Insect bites are a warm-weather plague, from black flies in spring to ticks in fall. As climate change decimates the evolutionary baseline of seasonal ebb and flow, insect populations, and the diseases they carry, are increasing. We’re in the midst of a frightening spike in diseases such as Lyme disease, Zika, and West Nile virus, which makes protecting yourself from bites more important than ever.

Although the Center for Disease Control and Prevention (CDC) considers DEET and similar insecticides appropriate for human use, many people prefer to avoid DEET because numerous studies have demonstrated potential harm, and its toxicity is still unclear, especially to children and pollinators. Herbal bug spray is a safe, effective alternative to conventional repellents.

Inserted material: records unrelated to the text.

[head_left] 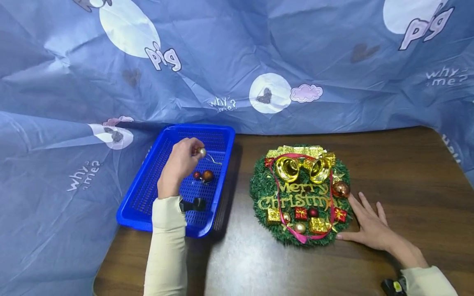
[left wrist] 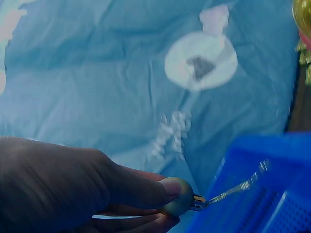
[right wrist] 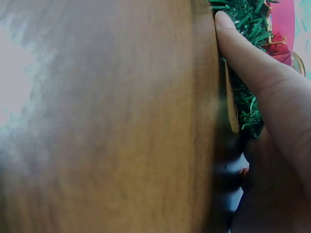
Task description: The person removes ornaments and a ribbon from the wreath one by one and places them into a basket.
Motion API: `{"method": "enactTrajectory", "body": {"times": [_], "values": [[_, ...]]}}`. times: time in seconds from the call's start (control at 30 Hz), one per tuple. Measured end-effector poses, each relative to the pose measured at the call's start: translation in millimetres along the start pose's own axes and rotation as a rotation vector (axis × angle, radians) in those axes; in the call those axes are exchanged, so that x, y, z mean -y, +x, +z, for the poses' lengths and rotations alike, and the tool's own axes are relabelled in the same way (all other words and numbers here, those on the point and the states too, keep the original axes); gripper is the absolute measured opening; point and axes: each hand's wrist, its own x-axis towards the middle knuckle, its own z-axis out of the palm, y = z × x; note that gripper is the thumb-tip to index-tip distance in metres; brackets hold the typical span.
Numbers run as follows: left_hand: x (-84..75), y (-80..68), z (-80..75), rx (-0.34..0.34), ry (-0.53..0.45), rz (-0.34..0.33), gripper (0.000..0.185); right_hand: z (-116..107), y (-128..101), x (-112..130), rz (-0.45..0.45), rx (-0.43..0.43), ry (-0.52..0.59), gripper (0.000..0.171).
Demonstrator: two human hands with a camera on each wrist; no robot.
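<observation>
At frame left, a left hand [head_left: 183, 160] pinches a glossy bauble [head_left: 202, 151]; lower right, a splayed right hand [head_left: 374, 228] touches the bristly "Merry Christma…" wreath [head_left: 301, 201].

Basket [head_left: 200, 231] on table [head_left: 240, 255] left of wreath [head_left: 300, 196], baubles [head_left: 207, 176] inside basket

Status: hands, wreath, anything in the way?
Left hand pinching pale gold ball over blue basket. Right hand spread at edge of wreath. Wreath flat on table. Pink ribbon crossing the gold lettering.
</observation>
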Motion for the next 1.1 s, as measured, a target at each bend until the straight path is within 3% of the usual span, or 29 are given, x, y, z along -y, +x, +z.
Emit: {"method": "enactTrajectory", "body": {"times": [0.33,0.6,0.73,0.9,1.1], "values": [[42.5,1.4,4.2,0.047,0.067,-0.102,0.017,0.8,0.0,0.9,0.008,0.013,0.006,0.122],[69.1,11.2,11.9,0.249,0.175,-0.222,0.017,-0.4,0.0,-1.0,-0.003,0.002,-0.007,0.122],[85.5,17.0,19.6,0.317,0.196,-0.287,0.015,-0.7,0.0,-1.3,-0.001,0.002,-0.01,0.123],[89.6,13.9,25.9,0.409,0.208,-0.37,0.02,-0.4,-0.1,-0.6,-0.004,0.001,-0.005,0.123],[89.2,10.5,28.8,0.451,0.22,-0.418,0.026,-1.2,-0.3,-1.0,-0.009,-0.008,0.003,0.123]]}}
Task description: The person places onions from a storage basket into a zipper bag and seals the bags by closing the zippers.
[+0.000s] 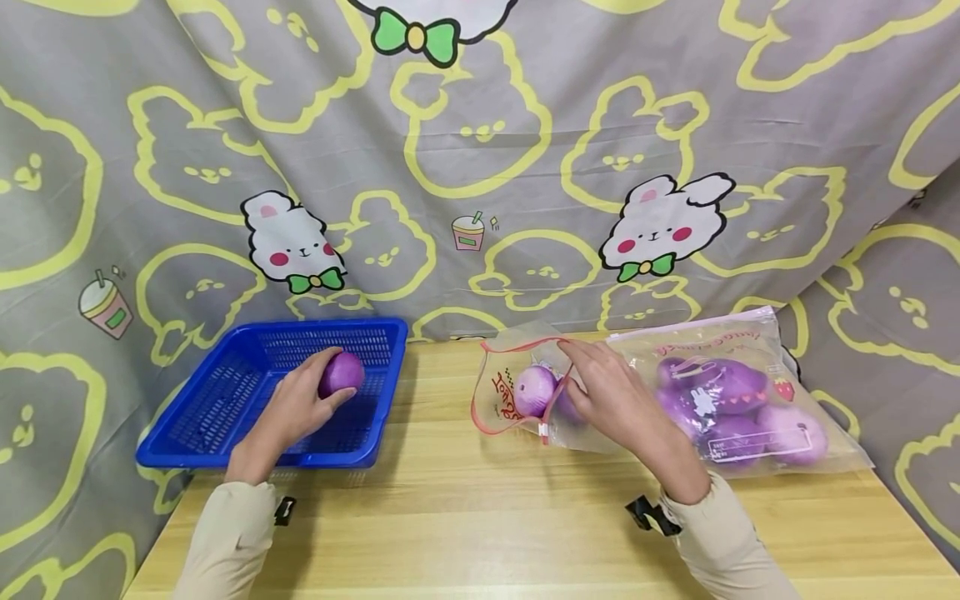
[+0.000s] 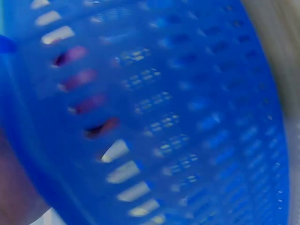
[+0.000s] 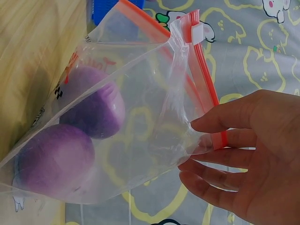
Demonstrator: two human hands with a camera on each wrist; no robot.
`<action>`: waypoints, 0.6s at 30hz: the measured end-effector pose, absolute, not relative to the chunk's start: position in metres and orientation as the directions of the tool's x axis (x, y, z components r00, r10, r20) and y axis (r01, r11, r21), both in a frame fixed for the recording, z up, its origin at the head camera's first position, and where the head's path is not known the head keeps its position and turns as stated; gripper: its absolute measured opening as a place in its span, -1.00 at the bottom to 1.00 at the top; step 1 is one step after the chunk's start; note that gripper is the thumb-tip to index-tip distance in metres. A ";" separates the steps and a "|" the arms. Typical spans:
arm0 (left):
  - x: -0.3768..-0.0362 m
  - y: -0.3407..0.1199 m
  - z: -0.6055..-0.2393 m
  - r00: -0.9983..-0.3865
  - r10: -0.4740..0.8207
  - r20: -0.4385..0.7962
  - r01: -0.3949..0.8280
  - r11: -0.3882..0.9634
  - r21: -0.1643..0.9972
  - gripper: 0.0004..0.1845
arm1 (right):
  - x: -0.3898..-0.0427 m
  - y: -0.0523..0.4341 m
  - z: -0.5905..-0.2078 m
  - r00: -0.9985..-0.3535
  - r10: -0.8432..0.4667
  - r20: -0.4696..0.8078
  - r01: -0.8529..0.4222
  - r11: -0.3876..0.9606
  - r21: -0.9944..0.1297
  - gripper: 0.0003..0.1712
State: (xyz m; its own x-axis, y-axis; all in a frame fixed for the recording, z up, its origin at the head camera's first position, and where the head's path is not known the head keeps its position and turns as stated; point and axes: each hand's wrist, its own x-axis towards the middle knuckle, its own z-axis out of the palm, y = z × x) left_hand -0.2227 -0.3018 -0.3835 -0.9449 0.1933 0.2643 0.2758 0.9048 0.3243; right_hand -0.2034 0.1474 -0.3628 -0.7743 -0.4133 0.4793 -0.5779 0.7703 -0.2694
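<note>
My left hand (image 1: 300, 400) grips a round purple onion (image 1: 342, 374) over the blue plastic basket (image 1: 386, 421), thumb and fingers on either side of it. In the left wrist view the basket's slotted wall (image 2: 154, 108) fills most of the picture, with purple showing through some slots. My right hand (image 1: 618, 400) pinches the edge of a clear zip bag (image 3: 159, 140) with a red-orange seal. Inside that bag lie two purple onions, a paler one (image 3: 96, 103) and another (image 3: 56, 161) beside it. The bag's mouth gapes toward the basket.
A second clear zip bag (image 1: 817, 400) with several purple onions (image 1: 791, 433) lies at the right, behind my right forearm. Wooden tabletop (image 1: 442, 500) stretches between basket and bags. A grey patterned cloth (image 1: 465, 150) hangs behind the table.
</note>
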 end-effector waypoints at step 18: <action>-0.202 -0.244 -0.353 -0.855 0.323 0.405 0.440 0.866 0.238 -0.26 | -0.203 0.148 -0.363 -0.780 -0.411 0.472 -0.575 0.769 -0.279 -0.42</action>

Beyond Do It Yourself: Grow It Yourself!

Herbal bug spray is easy to make. Just combine the ingredients, shake them up, and you’re done! As we consider our impact on the world around us, we strive to limit our carbon footprint by embracing the DIY ethic and hyperlocalism. To benefit your family and your garden, go a step beyond making bug spray from store-bought ingredients by growing the ingredients yourself.

Bioregionalism is the philosophy that our local plant community is capable of meeting our needs. There’s no need for the latest endangered panacea from thousands of miles away: If you learn the nature of your local plants, you’ll discover one that fits any of your culinary or medicinal needs. Food and herbs grown in your area are fresher and safer, and the positive environmental and economic benefits of buying local are well-documented. Bioregionalism makes for good policy around the kitchen table.

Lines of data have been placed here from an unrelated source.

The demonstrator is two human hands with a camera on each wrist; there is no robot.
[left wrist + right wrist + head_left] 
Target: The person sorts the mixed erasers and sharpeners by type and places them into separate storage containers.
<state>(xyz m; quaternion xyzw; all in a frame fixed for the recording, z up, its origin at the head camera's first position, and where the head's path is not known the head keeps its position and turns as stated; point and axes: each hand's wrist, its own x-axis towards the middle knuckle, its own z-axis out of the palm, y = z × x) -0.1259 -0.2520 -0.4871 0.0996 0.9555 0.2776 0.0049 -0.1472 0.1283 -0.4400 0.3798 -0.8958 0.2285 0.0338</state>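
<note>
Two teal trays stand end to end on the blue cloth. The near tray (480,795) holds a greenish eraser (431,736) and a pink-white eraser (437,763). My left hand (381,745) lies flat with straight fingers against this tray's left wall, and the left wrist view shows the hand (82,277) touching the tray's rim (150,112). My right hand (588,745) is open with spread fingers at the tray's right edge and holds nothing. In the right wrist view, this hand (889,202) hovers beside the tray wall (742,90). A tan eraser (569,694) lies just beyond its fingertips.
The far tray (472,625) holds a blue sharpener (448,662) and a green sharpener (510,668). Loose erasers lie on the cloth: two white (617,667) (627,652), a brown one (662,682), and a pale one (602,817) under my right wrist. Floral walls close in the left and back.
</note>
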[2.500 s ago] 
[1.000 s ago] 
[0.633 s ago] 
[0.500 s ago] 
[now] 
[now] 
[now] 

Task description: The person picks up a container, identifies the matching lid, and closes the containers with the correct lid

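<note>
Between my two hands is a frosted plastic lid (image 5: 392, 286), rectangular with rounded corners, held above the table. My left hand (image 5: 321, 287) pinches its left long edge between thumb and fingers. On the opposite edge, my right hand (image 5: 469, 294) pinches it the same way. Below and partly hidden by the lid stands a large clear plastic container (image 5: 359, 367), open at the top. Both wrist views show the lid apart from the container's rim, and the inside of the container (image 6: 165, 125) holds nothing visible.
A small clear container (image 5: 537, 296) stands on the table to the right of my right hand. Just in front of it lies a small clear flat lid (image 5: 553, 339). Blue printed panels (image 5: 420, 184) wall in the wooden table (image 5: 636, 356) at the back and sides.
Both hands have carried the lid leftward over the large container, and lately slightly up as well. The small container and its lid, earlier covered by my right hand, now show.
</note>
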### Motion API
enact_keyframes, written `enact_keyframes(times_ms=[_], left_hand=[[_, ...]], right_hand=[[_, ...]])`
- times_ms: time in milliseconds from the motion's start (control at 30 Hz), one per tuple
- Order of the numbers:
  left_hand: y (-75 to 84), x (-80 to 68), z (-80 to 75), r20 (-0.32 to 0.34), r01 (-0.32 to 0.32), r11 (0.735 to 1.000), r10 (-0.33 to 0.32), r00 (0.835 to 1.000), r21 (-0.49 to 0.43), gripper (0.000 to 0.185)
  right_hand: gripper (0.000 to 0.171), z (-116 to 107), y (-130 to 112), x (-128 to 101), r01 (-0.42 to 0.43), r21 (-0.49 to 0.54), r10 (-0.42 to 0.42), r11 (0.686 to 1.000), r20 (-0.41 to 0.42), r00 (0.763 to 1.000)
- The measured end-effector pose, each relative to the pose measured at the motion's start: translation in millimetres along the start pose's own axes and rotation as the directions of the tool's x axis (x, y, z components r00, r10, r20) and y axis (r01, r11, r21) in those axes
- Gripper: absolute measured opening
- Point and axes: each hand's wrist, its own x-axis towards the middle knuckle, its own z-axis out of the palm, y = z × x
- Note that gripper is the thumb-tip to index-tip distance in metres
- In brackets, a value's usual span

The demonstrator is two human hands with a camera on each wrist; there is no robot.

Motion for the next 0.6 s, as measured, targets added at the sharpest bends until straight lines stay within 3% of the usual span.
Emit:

Photo by Adobe Stock/EvgeniiAnd.

Meet the Herbs

  • Catnip

Nepeta cataria is famous as a soothing herb, but it seems to have the opposite effect on biting insects! A study from the American Chemical Society (ACS) found it to be ten times more repellent than DEET to mosquitoes. Ticks and biting flies also avoid it. In the garden, catnip repels cabbage looper caterpillars, Colorado potato beetles, flea beetles, Japanese beetles, and squash bugs. Substitute: Peppermint.

Companion Planting Notes: Catnip is as unfussy as it gets and does well in beds or hedgerows. Simply invite it in, and let it thrive! I grow it in a perennial border with other weedy plants, such as motherwort and bee balm, but close to my most set-upon vegetables. This way, the pest insects are deterred by the fragrant border, the beneficial predatory insects are encouraged to venture deeper into the garden, and the pollinators can enjoy the catnip blooms.

Harvesting & Medicine-Making Tips: Cut the aerial parts of the plant, strip off the leaves and flowers, and compost the stems. Catnip makes a wonderful glycerite, oxymel, syrup, tea, or tincture.

  • Lavender

Lavandula spp. are widely available and wildly popular. Although the cool floral fragrance is appealing to humans, insects disagree: lavender repels black flies, deer flies, fleas, mosquitoes, moths, and slugs. Substitute: Artemisia sagebrushes.

Companion Planting Notes: Lavender appreciates dry soil and shelter, making it ideal for borders along rock walls or fences. Its fragrant flowers support pollination by attracting bees.

Harvesting & Medicine-Making Tips: Cut the flower stalks to make infused honey or oil. The leaves make a milder addition to oil or tea, or you can tie them together with other herbs to create incense or smoke cleansing sticks.

  • Lemongrass

Cymbopogon spp. are fragrant culinary favorites that repel black flies, deer flies, horse flies, and mosquitoes, while attracting bees. Numerous studies on several continents have demonstrated its efficacy, particularly against mosquitoes. Substitute: Eucalyptus.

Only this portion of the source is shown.